Civilizational units: from grain to singularity
Every era of progress is anchored to a unit that can be measured, audited, and enforced. Here's how that lens explains where automation is heading next.

Civilization moves forward by inventing units it can count, prove, and enforce. Grain. Atoms. Bits. Cycles. Percepts. Actions. Self. Each step shrinks the cost of accounting for something that used to be expensive — and the company that captures the new ledger captures the era.
The unit test
A civilizational unit is the smallest primitive you can audit and enforce cheaply enough to scale disputes across strangers. The progression is always the same — measure it, audit it, penalize misuse, quantify loss, insure it, then automate it. The moment something becomes insurable, it becomes institutional.
Grain → Atoms → Bits
Agriculture didn't matter because grain fed people. It mattered because grain was discrete, storable, transportable, taxable, and redistributable. The first writing didn't preserve poetry — it tracked rations. The first scribe was an accountant.

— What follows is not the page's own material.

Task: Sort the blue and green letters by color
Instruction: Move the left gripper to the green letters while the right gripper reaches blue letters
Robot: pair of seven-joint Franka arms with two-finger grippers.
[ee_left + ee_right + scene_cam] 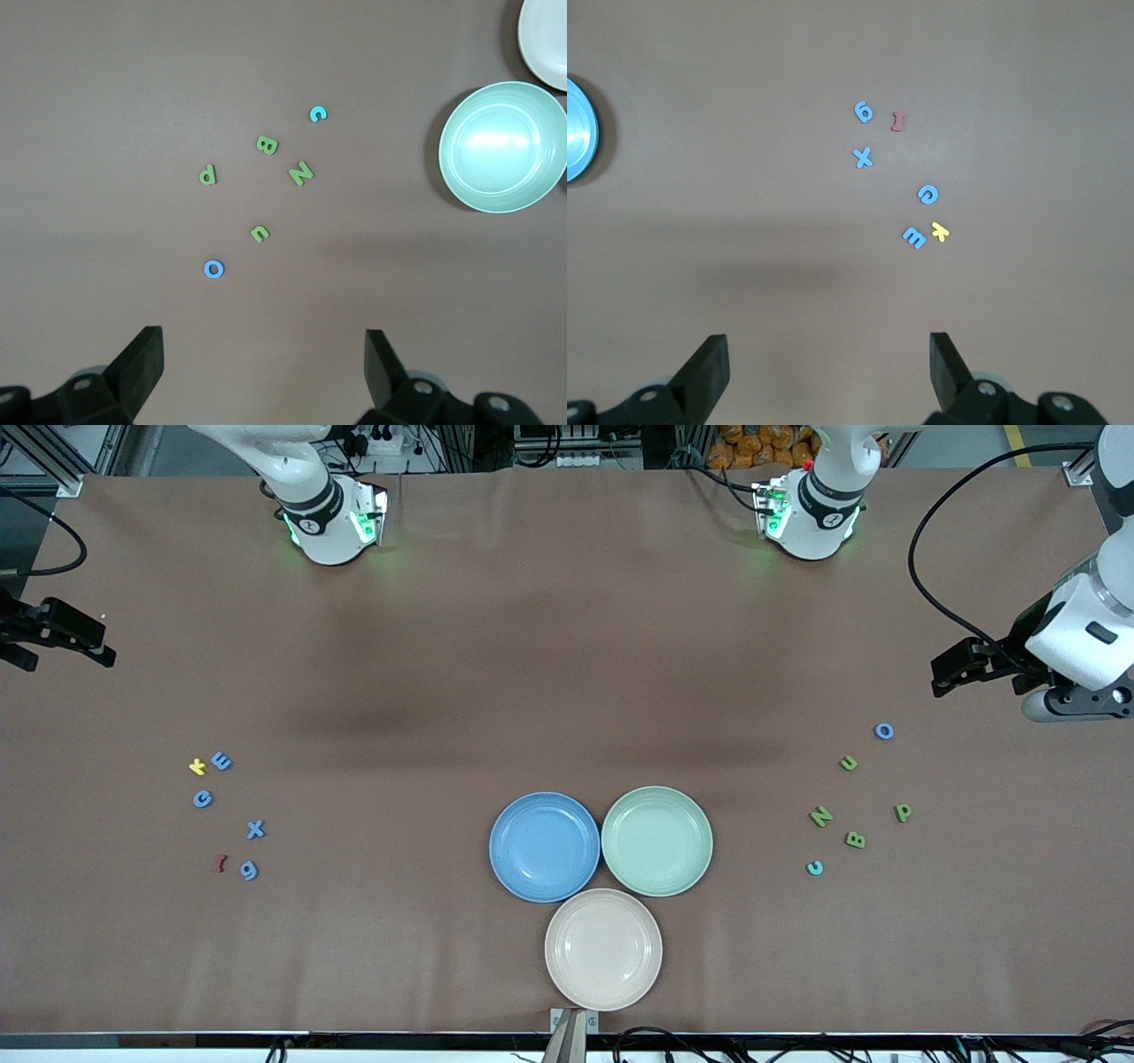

The Industrial Revolution standardized atoms — repeatable matter shaped by repeatable machines. Factories standardized time itself; Britain's railways forced a single national clock long before philosophy demanded one. Once coordination needed synchronization, time became infrastructure.
Information turned originals into copies. Once anything could be represented as bits, replication and transmission costs collapsed toward zero. Value migrated to the things still scarce — verification, ranking, gating, search.
Cycles → Percepts → Actions
When information became free, attention became expensive. The Communication Revolution made return visits priceable. Social networks were attention refineries — notifications, feeds, infinite scroll, all optimized for one variable: come back.
AI introduced the percept — a machine-usable interpretation of reality, compact enough to store, fast enough to act on. Spam scores, fraud risk, churn probability, stop-sign detection — every percept is a tiny structured receipt of the world.
Then agents started acting. The shift is small in language but huge in consequence: “notify me when the price drops” becomes “buy it when the price drops.” Detect, decide, execute — without waiting for permission each time.
Self as the next unit
If actions become abundant, the scarce thing becomes the authority to take them. Who is allowed to do what, under what constraints, with what proof, and who pays when it goes wrong? That bundle — identity plus constraints plus liability — is the unit of the singularity era.
Selves will become forkable. A single operator will spawn thousands of bounded agents inside one policy envelope and direct them like a beam. The product, increasingly, will be the policy — not the interface.
The civilizational stack at a glance
| Era | Unit | Audit primitive | Outcome |
|---|---|---|---|
| Agricultural | Grain | The ledger | Survival |
| Industrial | Atoms | The spec | Throughput |
| Information | Bits | The database | Replication |
| Communication | Cycles | The dashboard | Attention |
| AI | Percepts | The model score | Meaning |
| Agentic | Actions | The audit log | Delegation |
| Singularity | Self | The policy contract | Accountability |
What this means for builders
- For founders.Pick a unit that becomes cheaper to audit because you exist. Don't sell “AI” — sell a new default primitive that installs itself into how an industry already keeps score.
- For operators.Provenance and rollback are non-negotiable. If you can't explain it, reverse it, and insure it, it's not automation — it's a bet.
- For investors.The moat isn't the demo. It's the control plane that becomes non-optional once the unit shifts.
The only question that matters in this transition: what unit are you betting your company on, and who gets to enforce it?